Flagstaff Hill (Maiki Hill)

Far North DistrictHills of New ZealandBay of IslandsLandforms of the Northland RegionFlagstaff War
4 min read

Four times Hone Heke cut it down. Four times the British put it back up. The flagstaff on Maiki Hill, overlooking the Bay of Islands from just north of Russell, became the most contested wooden pole in the Southern Hemisphere during the mid-1840s. What might seem like a minor act of vandalism was in fact a precise and deliberate political statement by a Ngapuhi chief who understood the power of symbols better than most European diplomats of his era. The hill itself is modest, a grassy knoll with a walking track and a view that extends across the bay to the Waitangi Treaty Grounds. But the story written on this ground shaped the early relationship between Maori and the British Crown in ways that still resonate.

A Treaty and Its Discontents

In February 1840, Maori chiefs and British representatives signed the Treaty of Waitangi at the grounds across the bay. Hone Heke was among the first to sign. But the years that followed brought a cascade of broken expectations. The colonial government moved the capital from nearby Okiato to Auckland in 1841, draining commerce from the Bay of Islands. New customs duties on ships entering the harbour strangled the trade that Ngapuhi had cultivated with visiting whalers and merchants. Local traders stoked resentment further, telling Maori that the Union Jack flying above Kororareka meant their land now belonged to Queen Victoria and that they had become taurekareka, slaves, in their own country. For Heke, the flagstaff on the hill became the embodiment of everything that had gone wrong since the treaty signing.
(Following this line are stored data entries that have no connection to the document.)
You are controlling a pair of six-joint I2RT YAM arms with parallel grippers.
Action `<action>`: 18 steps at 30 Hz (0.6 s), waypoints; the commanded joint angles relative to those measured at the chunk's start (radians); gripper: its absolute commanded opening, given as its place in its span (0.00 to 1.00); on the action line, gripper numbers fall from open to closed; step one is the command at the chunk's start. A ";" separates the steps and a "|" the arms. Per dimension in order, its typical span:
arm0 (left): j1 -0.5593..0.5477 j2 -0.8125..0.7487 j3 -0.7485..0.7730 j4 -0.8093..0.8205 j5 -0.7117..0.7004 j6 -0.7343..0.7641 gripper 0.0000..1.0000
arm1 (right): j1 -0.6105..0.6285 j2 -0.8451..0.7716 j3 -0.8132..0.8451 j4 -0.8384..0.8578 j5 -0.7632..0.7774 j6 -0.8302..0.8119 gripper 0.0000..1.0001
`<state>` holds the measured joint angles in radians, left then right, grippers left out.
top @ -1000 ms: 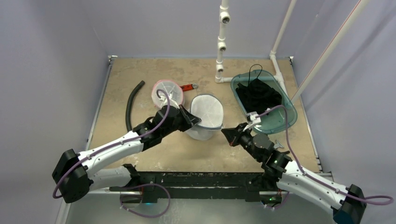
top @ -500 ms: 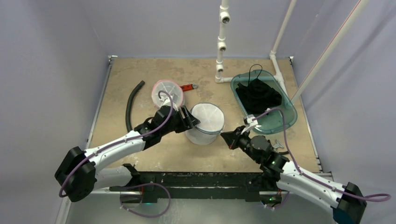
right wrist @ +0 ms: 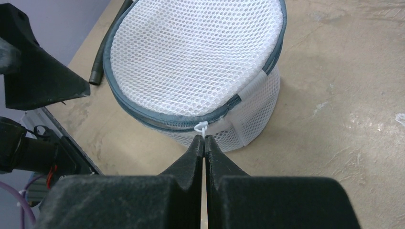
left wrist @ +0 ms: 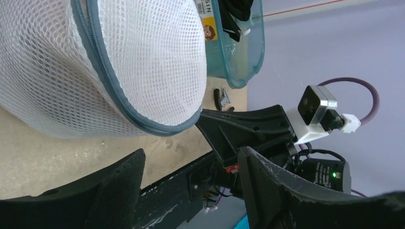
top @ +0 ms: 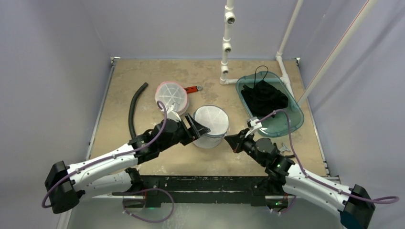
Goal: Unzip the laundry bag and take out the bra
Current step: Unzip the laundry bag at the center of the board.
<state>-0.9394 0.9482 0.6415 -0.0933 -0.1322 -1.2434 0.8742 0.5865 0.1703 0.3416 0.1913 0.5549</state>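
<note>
The laundry bag (top: 211, 125) is a white mesh drum with a grey-blue zipper around its lid, standing upright mid-table. It shows in the left wrist view as the laundry bag (left wrist: 95, 62) and in the right wrist view as the laundry bag (right wrist: 196, 62). My right gripper (right wrist: 204, 139) is shut on the white zipper pull (right wrist: 201, 128) at the bag's near side, and it appears overhead as the right gripper (top: 229, 139). My left gripper (top: 198, 126) stands open just left of the bag, touching nothing; the left gripper (left wrist: 191, 151) has nothing between its fingers. The bra is hidden; the mesh shows nothing inside.
A teal tub (top: 291, 117) at the right holds a black strappy garment (top: 264, 98). A second mesh bag with a pink rim (top: 171, 95), a red-handled item (top: 192, 88) and a black hose (top: 133, 107) lie at the back left. White pipes (top: 224, 71) rise behind.
My left gripper has let go of the bag's lid edge, opened and drawn back toward the near left. The bag has settled upright. My right gripper stays shut on the pull.
</note>
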 commanded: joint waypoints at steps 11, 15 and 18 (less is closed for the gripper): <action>-0.030 0.259 0.092 0.041 -0.102 -0.155 0.66 | -0.004 0.041 0.029 0.048 -0.071 -0.049 0.00; -0.020 0.298 0.112 0.017 -0.145 -0.133 0.54 | -0.004 0.034 0.035 0.036 -0.066 -0.056 0.00; -0.016 0.290 0.109 -0.010 -0.207 -0.128 0.42 | -0.004 0.019 0.037 0.020 -0.051 -0.062 0.00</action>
<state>-0.9646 1.2438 0.7132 -0.0917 -0.2424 -1.3914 0.8742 0.6266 0.1707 0.3527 0.1371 0.5201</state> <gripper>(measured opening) 0.483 0.007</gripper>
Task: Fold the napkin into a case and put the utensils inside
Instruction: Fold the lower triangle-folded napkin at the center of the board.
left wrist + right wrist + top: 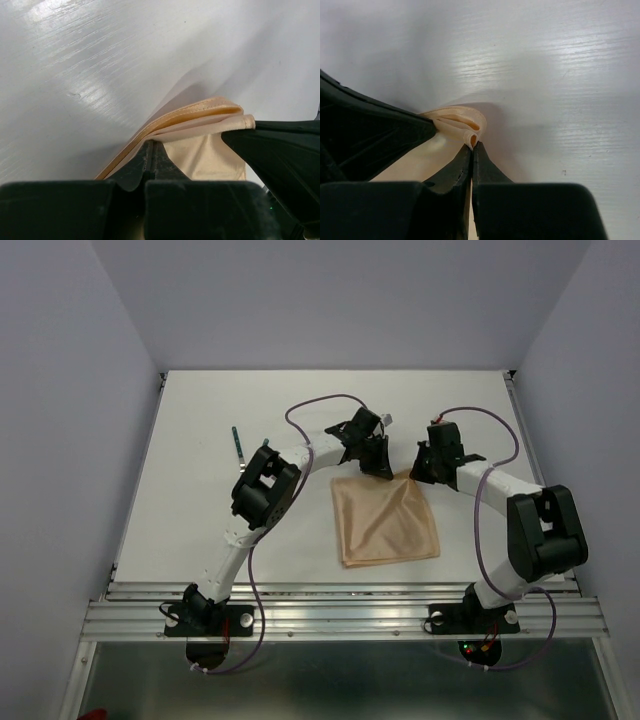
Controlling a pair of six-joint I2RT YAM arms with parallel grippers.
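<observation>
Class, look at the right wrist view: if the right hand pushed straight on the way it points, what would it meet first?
The napkin, whose folded edge the right hand pinches; right behind it, probably, the white table. The left hand sits beside that line, not in it.

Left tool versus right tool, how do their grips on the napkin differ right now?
The left tool pinches the far edge of the napkin just inside the corner; the right tool pinches the far right corner itself. The left tool's bite shows flat layers, the right tool's a curled fold. Both are shut on the napkin, side by side.
</observation>
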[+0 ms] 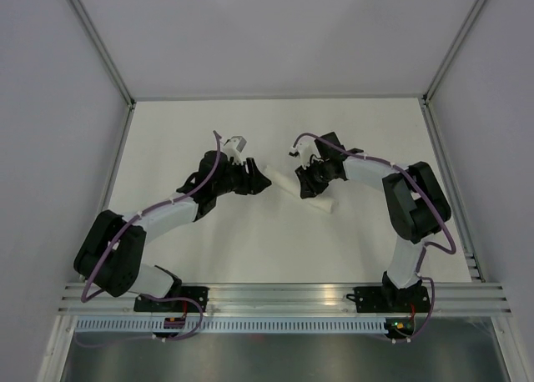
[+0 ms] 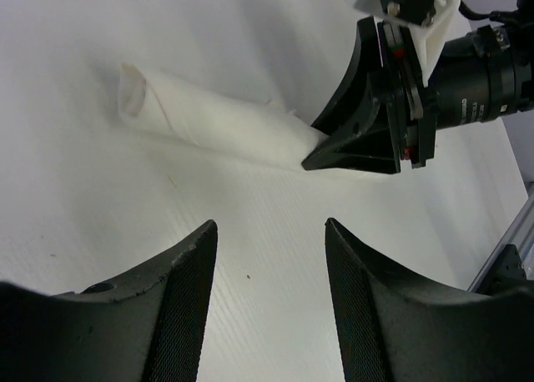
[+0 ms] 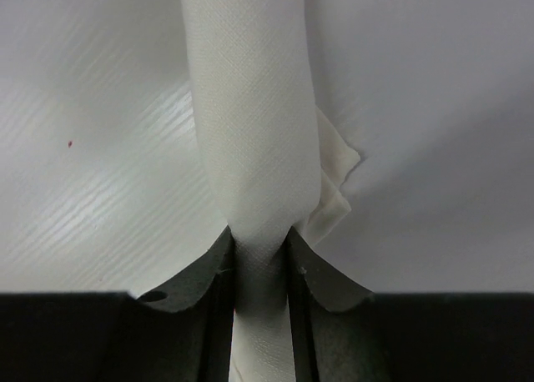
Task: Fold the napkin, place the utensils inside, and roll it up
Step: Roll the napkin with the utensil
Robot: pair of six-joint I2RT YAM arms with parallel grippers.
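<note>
The napkin (image 1: 275,175) is a slim white roll lying slantwise mid-table, between the two arms. My right gripper (image 1: 305,185) is shut on it. In the right wrist view the roll (image 3: 250,107) runs straight up from between the black fingers (image 3: 209,265), which squeeze it narrow, and a loose cloth corner (image 3: 338,169) sticks out on the right. My left gripper (image 2: 269,225) is open and holds nothing, hovering just short of the roll (image 2: 209,119), whose open end points left. The right gripper (image 2: 359,140) pinches the roll's other end. The utensils are hidden.
The pale tabletop (image 1: 209,257) is fenced by metal frame posts (image 1: 100,44) and grey walls at the back and sides. An aluminium rail (image 1: 284,297) carrying both arm bases runs along the near edge.
</note>
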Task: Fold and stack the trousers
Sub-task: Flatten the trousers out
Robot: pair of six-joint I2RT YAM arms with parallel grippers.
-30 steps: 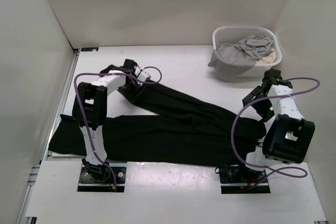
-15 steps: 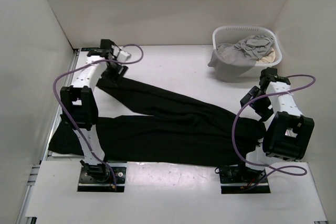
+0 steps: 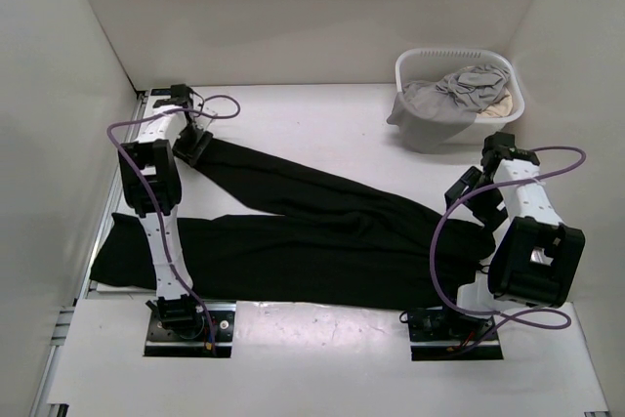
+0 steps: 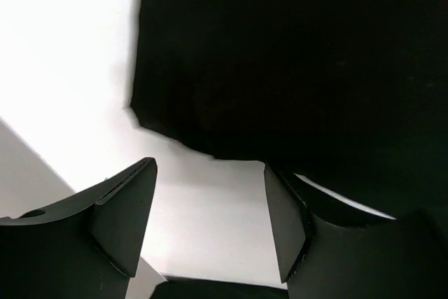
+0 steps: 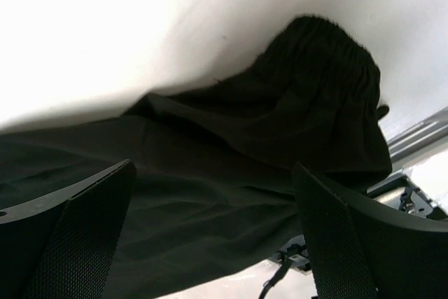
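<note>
Black trousers (image 3: 322, 231) spread flat on table, 2 legs splayed leftward, waistband at right.

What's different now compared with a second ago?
The left fingers swung out toward the far-left corner, and the far leg of the trousers stretched out with them; they now stand open just short of its cuff. The right fingers, open above the waistband, and the basket hardly moved.
</note>
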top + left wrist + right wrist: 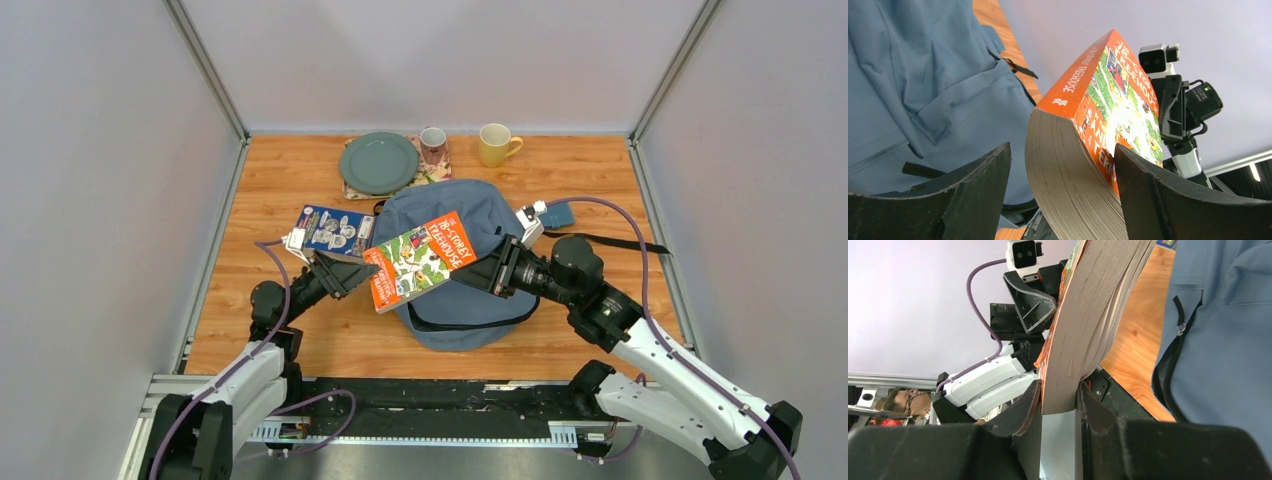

The Pole That Would Not Stay Down

The first cut came on 8 July 1844, though it was Te Haratua, Heke's ally, who actually wielded the axe. Heke himself had been persuaded to hold back by Archdeacon William Williams. The British replaced the pole. Heke cut it down again. They replaced it with an iron-clad pole, and Heke toppled that one too. On 11 March 1845, Heke's warriors attacked Kororareka itself while he went straight for the flagstaff. The town was sacked, the pole felled a fourth time, and the Union Jack came down for good. What followed became known as the Flagstaff War or the Northern War, the first major armed conflict between Maori and British forces in New Zealand. It was not a simple rebellion. The Ngapuhi themselves were divided: Tamati Waka Nene and his people fought alongside the British, while Heke and his ally Kawiti led the resistance.

The Fifth Flagstaff

The story of what stands on Maiki Hill today may be the most remarkable chapter. The current flagstaff is the fifth, and it was not erected by the British. In a deliberate act of reconciliation, the descendants of the warriors who had cut the pole down chose to put a new one up. Four hundred Ngapuhi warriors prepared and raised it, and they were specifically selected from the forces of Kawiti and Heke, the chiefs who had led the rebellion. The hapu of Tamati Waka Nene, who had fought as British allies, observed the ceremony but did not participate. This was the point: the restoration was presented by Maihi Paraone Kawiti as a voluntary act by those who had felled the earlier poles. They would not allow anyone else to assist. The gesture was an assertion of sovereignty even in the act of reconciliation, a statement that Ngapuhi acted on their own terms.

Walking Maiki Hill Today

The track to the summit starts from the village of Russell, the small town that was once Kororareka, once the rowdiest whaling port in the Pacific. The walk takes about ten minutes through bush, emerging onto the grassy hilltop where the modern flagstaff now carries the New Zealand flag rather than the Union Jack. From the summit, the view sweeps across the Bay of Islands, its 144 islands scattered like stepping stones across water that shifts between deep blue and turquoise depending on the light. Directly across the bay sits Waitangi, where the treaty was signed. The proximity is striking. You can see the place where promises were made from the place where they were protested. The hill is managed by the New Zealand Department of Conservation, and interpretive panels along the track tell the story of the Flagstaff War in both English and te reo Maori.

From the Air

Flagstaff Hill (Maiki Hill) sits at 35.255S, 174.120E on a small peninsula just north of Russell, Bay of Islands. The hill and its flagstaff are visible from low altitude on approach from the northeast. The Bay of Islands, with its 144 islands, provides dramatic visual reference. Nearest airport is Kerikeri/Bay of Islands Airport (NZKK), approximately 15 nautical miles to the northwest. The Waitangi Treaty Grounds are visible directly across the bay to the west. Best viewed at 1,000-2,000 feet AGL for context of the hill's relationship to Russell and the surrounding bay.